* _Exercise description_: Only the lines below between the ones containing "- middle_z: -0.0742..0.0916" and "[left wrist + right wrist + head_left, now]", inclusive, are to be reproduced, each exactly as it stands.

* _Information provided_:

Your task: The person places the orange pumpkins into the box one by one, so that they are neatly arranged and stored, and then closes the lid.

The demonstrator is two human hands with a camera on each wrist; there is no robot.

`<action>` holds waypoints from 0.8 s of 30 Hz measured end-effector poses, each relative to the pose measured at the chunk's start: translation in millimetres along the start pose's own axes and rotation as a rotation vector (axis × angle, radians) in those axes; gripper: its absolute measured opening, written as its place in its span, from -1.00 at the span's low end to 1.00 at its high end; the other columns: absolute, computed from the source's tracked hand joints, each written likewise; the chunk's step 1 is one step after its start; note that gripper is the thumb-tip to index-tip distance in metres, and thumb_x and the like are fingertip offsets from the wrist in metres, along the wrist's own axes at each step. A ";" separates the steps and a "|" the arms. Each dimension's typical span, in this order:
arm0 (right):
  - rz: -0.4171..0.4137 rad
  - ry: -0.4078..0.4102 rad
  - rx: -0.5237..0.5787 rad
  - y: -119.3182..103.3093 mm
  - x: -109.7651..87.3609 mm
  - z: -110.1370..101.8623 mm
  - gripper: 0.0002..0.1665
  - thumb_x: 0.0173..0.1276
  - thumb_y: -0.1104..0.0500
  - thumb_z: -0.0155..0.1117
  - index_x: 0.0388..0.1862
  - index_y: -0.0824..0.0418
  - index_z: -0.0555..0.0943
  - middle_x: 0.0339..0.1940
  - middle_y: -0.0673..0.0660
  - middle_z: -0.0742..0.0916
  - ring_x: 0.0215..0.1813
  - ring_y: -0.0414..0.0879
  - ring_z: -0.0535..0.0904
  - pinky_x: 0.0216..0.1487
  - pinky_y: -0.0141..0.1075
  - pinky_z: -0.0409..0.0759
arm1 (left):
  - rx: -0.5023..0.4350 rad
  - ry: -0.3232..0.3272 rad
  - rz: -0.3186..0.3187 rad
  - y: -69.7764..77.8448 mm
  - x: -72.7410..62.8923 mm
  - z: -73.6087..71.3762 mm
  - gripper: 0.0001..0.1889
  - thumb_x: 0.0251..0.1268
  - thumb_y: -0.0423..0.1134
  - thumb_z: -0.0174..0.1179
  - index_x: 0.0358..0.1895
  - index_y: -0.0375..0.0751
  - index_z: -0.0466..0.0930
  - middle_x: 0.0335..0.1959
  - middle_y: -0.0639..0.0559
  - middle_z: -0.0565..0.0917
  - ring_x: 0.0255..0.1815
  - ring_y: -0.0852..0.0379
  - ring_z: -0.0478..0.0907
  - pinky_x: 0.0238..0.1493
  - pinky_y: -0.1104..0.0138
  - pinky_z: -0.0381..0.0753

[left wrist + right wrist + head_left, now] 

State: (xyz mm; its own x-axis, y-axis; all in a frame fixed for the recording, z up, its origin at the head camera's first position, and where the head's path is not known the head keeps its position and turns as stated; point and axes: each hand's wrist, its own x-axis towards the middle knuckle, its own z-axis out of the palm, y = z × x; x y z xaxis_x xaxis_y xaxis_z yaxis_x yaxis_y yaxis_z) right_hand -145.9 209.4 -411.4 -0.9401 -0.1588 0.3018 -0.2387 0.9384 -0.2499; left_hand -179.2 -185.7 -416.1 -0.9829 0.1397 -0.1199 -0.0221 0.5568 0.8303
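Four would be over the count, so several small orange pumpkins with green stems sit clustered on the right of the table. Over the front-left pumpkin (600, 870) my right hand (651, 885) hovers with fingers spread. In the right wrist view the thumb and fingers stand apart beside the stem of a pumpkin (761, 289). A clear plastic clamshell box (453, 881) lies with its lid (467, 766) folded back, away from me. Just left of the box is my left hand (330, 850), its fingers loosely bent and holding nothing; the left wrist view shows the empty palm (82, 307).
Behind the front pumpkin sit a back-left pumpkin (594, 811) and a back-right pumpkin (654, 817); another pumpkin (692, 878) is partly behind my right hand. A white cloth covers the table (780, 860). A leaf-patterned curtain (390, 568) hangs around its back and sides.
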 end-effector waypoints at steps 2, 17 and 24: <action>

* _Exercise solution_:
  - middle_z: -0.0742..0.0916
  - ring_x: 0.0215..0.1813
  - ring_y: -0.0414..0.0879
  - ring_z: -0.0535..0.0904
  - pinky_x: 0.0216..0.1487
  - pinky_y: -0.0141..0.1075
  - pinky_z: -0.0409..0.0759
arm1 (left):
  - rx: -0.5023..0.4350 rad
  - ry: -0.3232..0.3272 rad
  - rz: -0.3186..0.3187 rad
  - y: -69.7764..77.8448 mm
  - x: -72.7410..62.8923 mm
  - z: -73.6087..71.3762 mm
  - gripper: 0.0001..0.1889
  - thumb_x: 0.0251..0.1268
  - thumb_y: -0.0423..0.1134
  - thumb_z: -0.0174..0.1179
  - index_x: 0.0358..0.1895
  - index_y: -0.0375..0.0751
  - index_z: -0.0466..0.0930
  - middle_x: 0.0335..0.1959
  - middle_y: -0.0639..0.0559
  - middle_z: -0.0565..0.0917
  - ring_x: 0.0255..0.1815
  - ring_y: -0.0852..0.0379
  - ring_z: -0.0478..0.0907
  - pinky_x: 0.0238..0.1493
  - pinky_y: -0.1104..0.0138
  - pinky_z: -0.0381..0.0753

[left wrist + right wrist + head_left, now] 

Apart from this answer, nothing more is required.